The Foresee (4C) Imaging System is intended to be used as an imaging tool in the evaluation of external human tissue microstructure by providing two-dimensional, crosssectional, real-time depth visualization.

The Foresee (4C) Imaging System uses optical coherence tomography (OCT) to create images of tissue. OCT is an imaging technology similar to ultrasound except that images are formed using reflected light rather than reflected sound. In place of sound waves, OCT uses a near-infrared beam of light that penetrates tissue. The light reflects off of changes in tissue microstructure. Using the principles of low-coherence interferometry, a technique that measures the interference of light from a sample arm and a reference arm to create an image, OCT produces a high-resolution depth profile. Scanning the beam across tissue produces a detailed, two-dimensional image of tissue microstructure morphology.

The Foresee (4C) Imaging System uses a broadband, swept optical source and a fixed reference arm to acquire imaging data in the frequency domain. The Foresee (4C) Imaging System has a handheid probe for the scanning of tissue. The probe has a fixed focal depth with a correction for beam diffraction employing a physics-based, software signal processing technique.

The Foresee (4C) Imaging System consists of a cart-mounted imaging console with an isolation transformer; a foot pedal; a handheld imaging probe with a single-use non-sterile disposable probe tip: an imaging module containing a light source, interferometer, and detector; and an imaging computer that implements physics-based software signal processing; and dual monitors for image display. The system user interface allows the viewing, capture, review and export of images.

Here's an analysis of the acceptance criteria and the study used to demonstrate that the Diagnostic Photonics Foresee (4C) Imaging System meets these criteria, based on the provided text:

1. Table of Acceptance Criteria and Reported Device Performance

The documentation primarily focuses on demonstrating substantial equivalence to predicate devices and adherence to international safety and performance standards, rather than defining specific numerical clinical performance acceptance criteria (e.g., sensitivity, specificity for a diagnostic task). The "acceptance criteria" here are implied by meeting the specified standards and exhibiting comparable or better physical imaging parameters.

2. Sample Size Used for the Test Set and Data Provenance

• Sample Size (Test Set): For the imaging performance evaluation, the system was tested on "the esophagus, bladder, and colon from healthy New Zealand white rabbit." The exact number of rabbits or tissue samples is not specified.
• Data Provenance: The data is from in vitro testing using animal tissue (New Zealand white rabbit). This is not clinical data from human subjects. The study is prospective in the sense that the system was built and then tested on these samples.

3. Number of Experts Used to Establish Ground Truth for the Test Set and Qualifications

The document does not mention the use of experts to establish a "ground truth" for the imaging performance tests on animal tissues.

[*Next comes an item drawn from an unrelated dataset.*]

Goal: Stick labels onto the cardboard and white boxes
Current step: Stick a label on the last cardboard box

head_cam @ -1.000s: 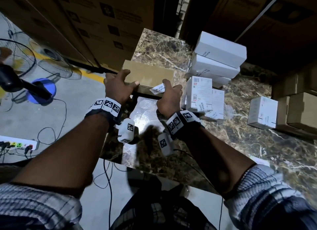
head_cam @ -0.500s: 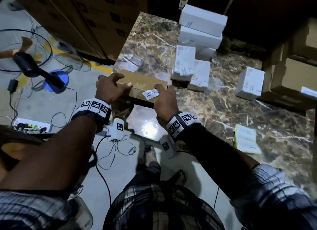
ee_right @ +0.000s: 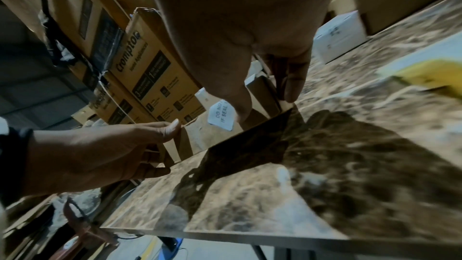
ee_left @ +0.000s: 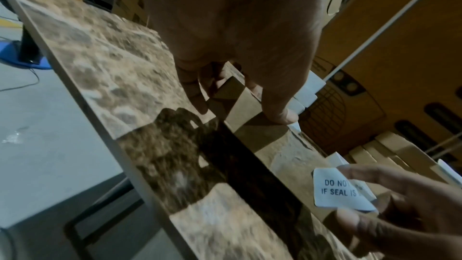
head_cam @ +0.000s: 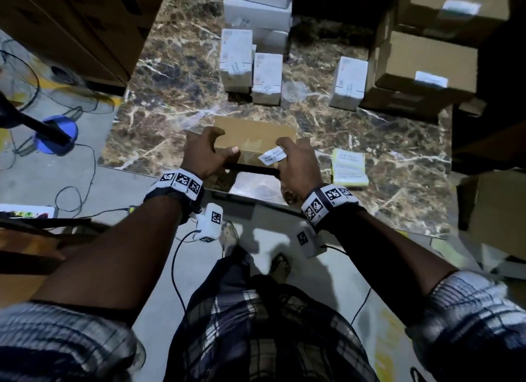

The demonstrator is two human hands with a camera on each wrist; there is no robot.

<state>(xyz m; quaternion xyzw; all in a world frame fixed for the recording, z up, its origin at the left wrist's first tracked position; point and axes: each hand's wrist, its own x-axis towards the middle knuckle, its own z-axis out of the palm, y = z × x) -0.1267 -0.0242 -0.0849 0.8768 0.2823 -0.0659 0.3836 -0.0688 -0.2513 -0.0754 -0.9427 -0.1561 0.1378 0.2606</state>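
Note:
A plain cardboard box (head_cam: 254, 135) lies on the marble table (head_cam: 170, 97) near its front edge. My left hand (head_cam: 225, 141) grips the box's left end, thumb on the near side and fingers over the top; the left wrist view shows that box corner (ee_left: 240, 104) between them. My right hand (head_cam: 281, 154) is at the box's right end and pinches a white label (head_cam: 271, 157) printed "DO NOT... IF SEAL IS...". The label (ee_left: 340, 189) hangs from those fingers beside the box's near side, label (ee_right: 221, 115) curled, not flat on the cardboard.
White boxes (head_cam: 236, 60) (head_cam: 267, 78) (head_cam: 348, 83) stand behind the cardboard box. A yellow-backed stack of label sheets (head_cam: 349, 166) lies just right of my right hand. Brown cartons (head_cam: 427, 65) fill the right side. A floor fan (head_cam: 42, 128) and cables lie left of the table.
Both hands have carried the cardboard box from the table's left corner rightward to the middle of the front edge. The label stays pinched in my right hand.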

The assessment appears to be based on physical measurements of the system's imaging capabilities (resolution, range, linearity) and visual comparison of image quality to "published predicate data."

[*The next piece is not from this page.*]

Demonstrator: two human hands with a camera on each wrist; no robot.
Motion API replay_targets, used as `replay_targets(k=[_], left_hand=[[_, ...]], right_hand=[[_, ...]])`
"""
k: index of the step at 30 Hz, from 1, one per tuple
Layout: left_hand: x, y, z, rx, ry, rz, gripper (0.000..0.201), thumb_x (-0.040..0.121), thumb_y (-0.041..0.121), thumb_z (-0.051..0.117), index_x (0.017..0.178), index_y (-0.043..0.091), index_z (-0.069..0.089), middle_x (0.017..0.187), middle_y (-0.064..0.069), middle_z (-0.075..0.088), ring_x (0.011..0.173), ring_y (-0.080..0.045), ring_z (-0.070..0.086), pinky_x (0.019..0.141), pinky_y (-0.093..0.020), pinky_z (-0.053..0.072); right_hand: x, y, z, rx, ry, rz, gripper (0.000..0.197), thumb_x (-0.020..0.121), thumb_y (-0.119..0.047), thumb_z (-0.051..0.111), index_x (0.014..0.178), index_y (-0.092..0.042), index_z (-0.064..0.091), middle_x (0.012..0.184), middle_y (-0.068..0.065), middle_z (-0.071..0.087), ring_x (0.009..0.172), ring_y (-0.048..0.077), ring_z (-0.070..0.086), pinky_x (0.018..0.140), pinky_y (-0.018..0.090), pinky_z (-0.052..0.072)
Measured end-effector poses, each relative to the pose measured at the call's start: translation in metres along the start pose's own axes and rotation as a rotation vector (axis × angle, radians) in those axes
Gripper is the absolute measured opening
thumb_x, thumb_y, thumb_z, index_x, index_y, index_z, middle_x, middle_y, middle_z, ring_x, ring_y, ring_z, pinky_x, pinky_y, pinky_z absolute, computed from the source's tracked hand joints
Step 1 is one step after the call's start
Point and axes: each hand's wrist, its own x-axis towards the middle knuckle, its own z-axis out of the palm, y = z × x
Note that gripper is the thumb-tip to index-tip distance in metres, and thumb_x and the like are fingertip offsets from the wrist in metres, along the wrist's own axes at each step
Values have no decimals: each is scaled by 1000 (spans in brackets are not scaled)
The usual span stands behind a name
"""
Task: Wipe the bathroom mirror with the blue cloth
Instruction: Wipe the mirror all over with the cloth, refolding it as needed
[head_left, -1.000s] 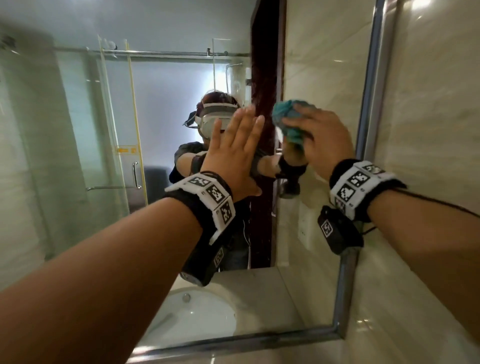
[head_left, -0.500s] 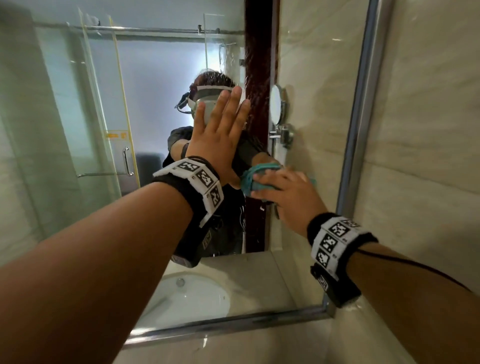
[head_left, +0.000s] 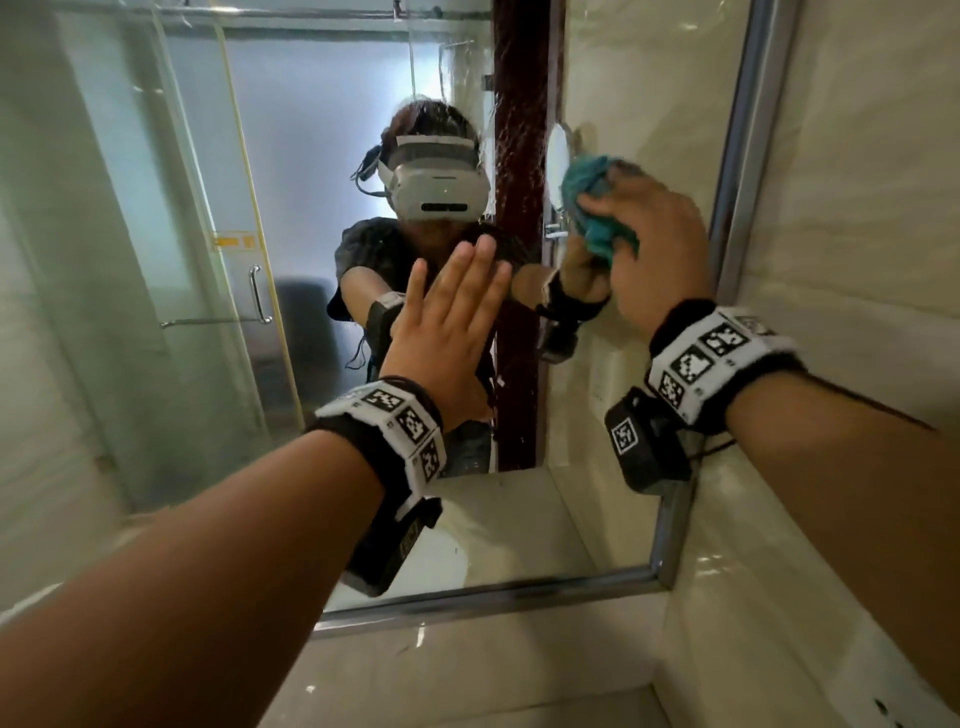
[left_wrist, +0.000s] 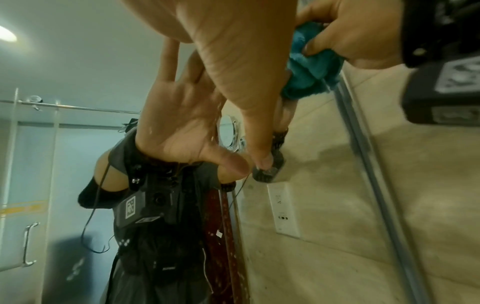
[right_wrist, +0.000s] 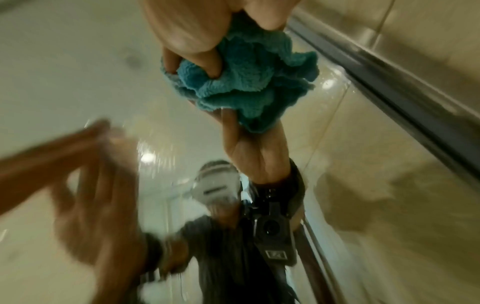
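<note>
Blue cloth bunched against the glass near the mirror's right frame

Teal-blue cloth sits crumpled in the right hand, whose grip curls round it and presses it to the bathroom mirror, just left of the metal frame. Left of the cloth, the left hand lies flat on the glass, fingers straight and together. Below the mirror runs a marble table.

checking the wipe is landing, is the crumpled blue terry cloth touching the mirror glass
Touching. In the right wrist view the crumpled blue terry cloth, gripped by the right hand, meets its own reflection on the mirror glass with no gap.
</note>
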Motion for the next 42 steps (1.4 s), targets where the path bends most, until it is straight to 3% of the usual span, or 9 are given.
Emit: replay_targets(k=[9,13,19,24,30,34,36,38,42], left_hand=[[4,1,15,-24,77,-10,143,55,74,69,146,11,-22,154,-12,-23,143,-29,-19,109,-49,-21],[5,1,16,-17,74,-15,144,55,71,72,144,11,-24,155,-12,-23,143,-29,-18,108,-48,-20],[5,1,19,0,82,-18,148,51,69,74,144,12,-25,155,-11,-23,144,-28,-18,110,-48,-17],[6,0,22,5,98,-10,146,54,72,71,143,11,-26,154,-12,-24,143,-29,-19,109,-49,-18],[5,4,17,22,104,-23,148,51,72,72,145,9,-24,155,-13,-22,144,-30,-16,110,-50,-15],[-12,14,23,-31,116,-19,130,68,62,67,145,9,-23,154,-15,-23,143,-30,-18,112,-51,-14],[-36,20,36,-34,132,2,128,68,62,67,148,8,-18,155,-15,-21,144,-31,-16,116,-54,-4],[-62,25,54,-61,120,22,128,64,64,69,150,7,-7,156,-17,-15,145,-32,-11,116,-56,5],[-89,22,86,-2,14,14,137,53,64,78,151,8,0,158,-16,-8,145,-32,-6,116,-53,3]], right_hand=[[-138,15,53,-95,-408,-574,30,79,-14,54,94,-31,74,113,-6,67,105,17,47,78,50,46],[-105,7,29,-2,-549,-452,52,65,15,68,104,-19,72,117,5,64,110,31,56,90,55,44],[-41,-26,8,49,-82,8,44,79,-12,43,117,-20,65,135,-2,52,121,26,43,105,27,23],[-92,-14,41,-49,-190,-256,57,72,10,65,111,-31,66,127,-3,58,115,29,51,97,55,39],[-164,9,43,-207,-553,-528,51,61,-7,84,104,-30,70,117,-7,64,102,23,60,80,47,50],[-120,5,21,-50,-335,-198,40,88,-6,54,125,-22,58,134,3,50,121,22,46,105,30,37],[-90,14,7,-4,-97,47,41,89,-1,46,125,-18,58,132,11,49,119,20,43,98,12,29],[-73,21,1,48,88,172,45,86,1,45,126,-17,57,130,17,49,118,27,45,93,11,28],[-89,12,22,38,63,195,36,90,-16,49,124,-21,59,124,12,51,106,9,41,87,0,24]])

4. Adjudication Method for the Test Set

Not applicable, as expert adjudication for a ground truth is not described. The performance assessment is based on objective physical measurements and subjective comparison to predicate data.

5. If a Multi-reader Multi-case (MRMC) Comparative Effectiveness Study was done, and its Effect Size

No, an MRMC comparative effectiveness study involving human readers with and without AI assistance was not conducted or described. The device is an imaging system (Optical Coherence Tomography scanner), not an AI-powered diagnostic algorithm designed to assist human readers in interpretation.

6. If a Standalone Study (algorithm only without human-in-the-loop performance) was done

Yes, the performance data presented is for the device operating in a standalone capacity (imaging system performance measurements). There is no mention of an algorithm in the context of diagnostic interpretation that would require a human-in-the-loop study. The "physics-based, software signal processing technique" mentioned corrects for beam diffraction and is an integral part of the image acquisition and reconstruction, not a separate diagnostic algorithm.

7. The type of Ground Truth Used

For the imaging performance, the ground truth or reference standard would be the inherent physical properties of the system (e.g., how small an object it can resolve, its depth penetration). For the comparative animal tissue imaging, the "ground truth" appears to be the known microstructure of the rabbit tissues as understood from biological knowledge, viewed through the lens of the Foresee system and compared qualitatively against published predicate data. There is no mention of, for example, corresponding histology (pathology) for the rabbit tissues used in the imaging study.

8. The Sample Size for the Training Set

Not applicable. This document describes the validation of an imaging device, not the training of a machine learning or AI algorithm in the typical sense that would involve a distinct "training set" of images to teach an algorithm to perform a task. The "physics-based, software signal processing technique" likely involves fixed algorithms based on optical principles, not data-driven machine learning that requires a training set.

9. How the Ground Truth for the Training Set was Established

Not applicable, as there is no mention of a training set or data-driven machine learning algorithm that requires ground truth establishment.